Print the data verbatim. Leave every image out.

• • • • • • •

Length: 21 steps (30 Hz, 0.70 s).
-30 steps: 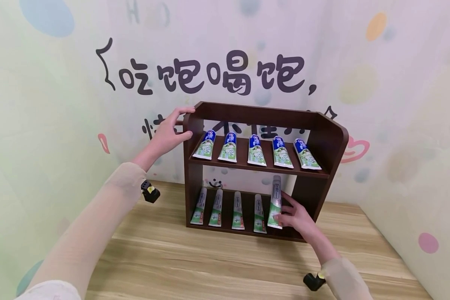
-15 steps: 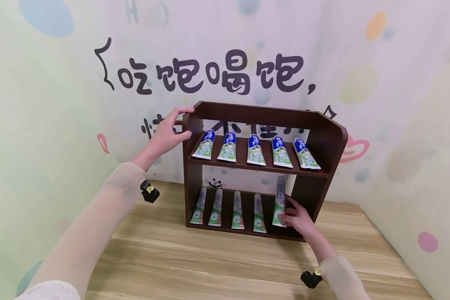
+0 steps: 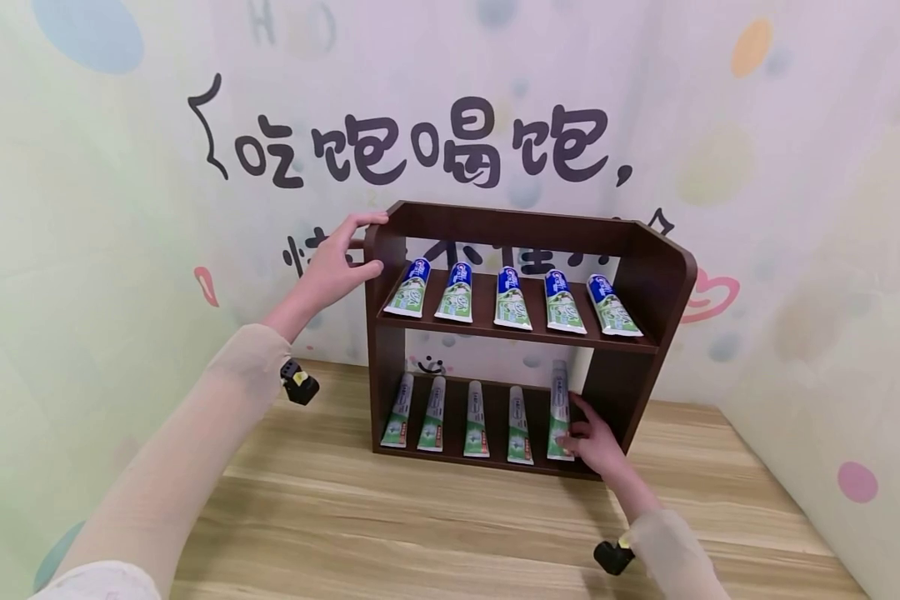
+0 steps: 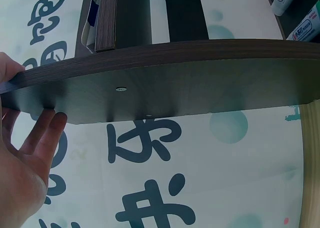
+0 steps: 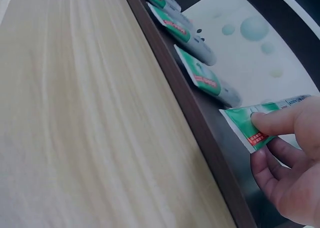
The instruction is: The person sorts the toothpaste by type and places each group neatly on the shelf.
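My right hand pinches a green and silver toothpaste tube near its flat end, thumb on the front and fingers behind. In the right wrist view this toothpaste tube is tilted over the lower board, at the right end of a row of similar tubes. My left hand grips the upper left side of a dark brown two-tier shelf. In the left wrist view its fingertips touch one face of the side panel, with the thumb across the edge.
Several blue and green toothpaste tubes lie in a row on the upper tier. Beneath the shelf is a wood-grain table. A printed curtain wall stands close behind, and another side wall is at the right.
My right hand has shifted the toothpaste tube first right, then slightly down onto or close to the lower board. The left hand keeps its place on the shelf.
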Available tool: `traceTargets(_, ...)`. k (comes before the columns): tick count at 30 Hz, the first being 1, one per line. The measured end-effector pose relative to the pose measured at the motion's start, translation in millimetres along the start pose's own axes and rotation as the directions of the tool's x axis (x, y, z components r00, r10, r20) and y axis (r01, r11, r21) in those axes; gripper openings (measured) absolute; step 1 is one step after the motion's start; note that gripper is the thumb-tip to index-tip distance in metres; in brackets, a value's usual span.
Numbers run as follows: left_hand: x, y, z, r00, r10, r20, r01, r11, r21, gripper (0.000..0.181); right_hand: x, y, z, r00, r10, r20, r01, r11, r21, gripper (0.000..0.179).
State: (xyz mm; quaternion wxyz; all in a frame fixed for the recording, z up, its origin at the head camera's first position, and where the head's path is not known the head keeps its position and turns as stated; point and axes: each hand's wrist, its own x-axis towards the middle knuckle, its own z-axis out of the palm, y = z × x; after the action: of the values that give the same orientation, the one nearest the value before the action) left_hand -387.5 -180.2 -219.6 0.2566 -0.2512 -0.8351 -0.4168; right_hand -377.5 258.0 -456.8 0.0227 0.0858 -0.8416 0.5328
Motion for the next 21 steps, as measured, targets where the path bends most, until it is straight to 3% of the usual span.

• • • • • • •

Written solution:
Length: 21 steps (30 Hz, 0.70 s).
-30 steps: 
-15 steps: 
+0 steps: 
+0 steps: 
+0 steps: 
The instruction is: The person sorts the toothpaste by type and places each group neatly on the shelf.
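My right hand pinches a green and silver toothpaste tube near its flat end, thumb on the front and fingers behind. In the right wrist view this toothpaste tube is tilted over the lower board, at the right end of a row of similar tubes. My left hand grips the upper left side of a dark brown two-tier shelf. In the left wrist view its fingertips touch one face of the side panel, with the thumb across the edge.
Several blue and green toothpaste tubes lie in a row on the upper tier. Beneath the shelf is a wood-grain table. A printed curtain wall stands close behind, and another side wall is at the right.
My right hand has shifted the toothpaste tube first right, then slightly down onto or close to the lower board. The left hand keeps its place on the shelf.
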Available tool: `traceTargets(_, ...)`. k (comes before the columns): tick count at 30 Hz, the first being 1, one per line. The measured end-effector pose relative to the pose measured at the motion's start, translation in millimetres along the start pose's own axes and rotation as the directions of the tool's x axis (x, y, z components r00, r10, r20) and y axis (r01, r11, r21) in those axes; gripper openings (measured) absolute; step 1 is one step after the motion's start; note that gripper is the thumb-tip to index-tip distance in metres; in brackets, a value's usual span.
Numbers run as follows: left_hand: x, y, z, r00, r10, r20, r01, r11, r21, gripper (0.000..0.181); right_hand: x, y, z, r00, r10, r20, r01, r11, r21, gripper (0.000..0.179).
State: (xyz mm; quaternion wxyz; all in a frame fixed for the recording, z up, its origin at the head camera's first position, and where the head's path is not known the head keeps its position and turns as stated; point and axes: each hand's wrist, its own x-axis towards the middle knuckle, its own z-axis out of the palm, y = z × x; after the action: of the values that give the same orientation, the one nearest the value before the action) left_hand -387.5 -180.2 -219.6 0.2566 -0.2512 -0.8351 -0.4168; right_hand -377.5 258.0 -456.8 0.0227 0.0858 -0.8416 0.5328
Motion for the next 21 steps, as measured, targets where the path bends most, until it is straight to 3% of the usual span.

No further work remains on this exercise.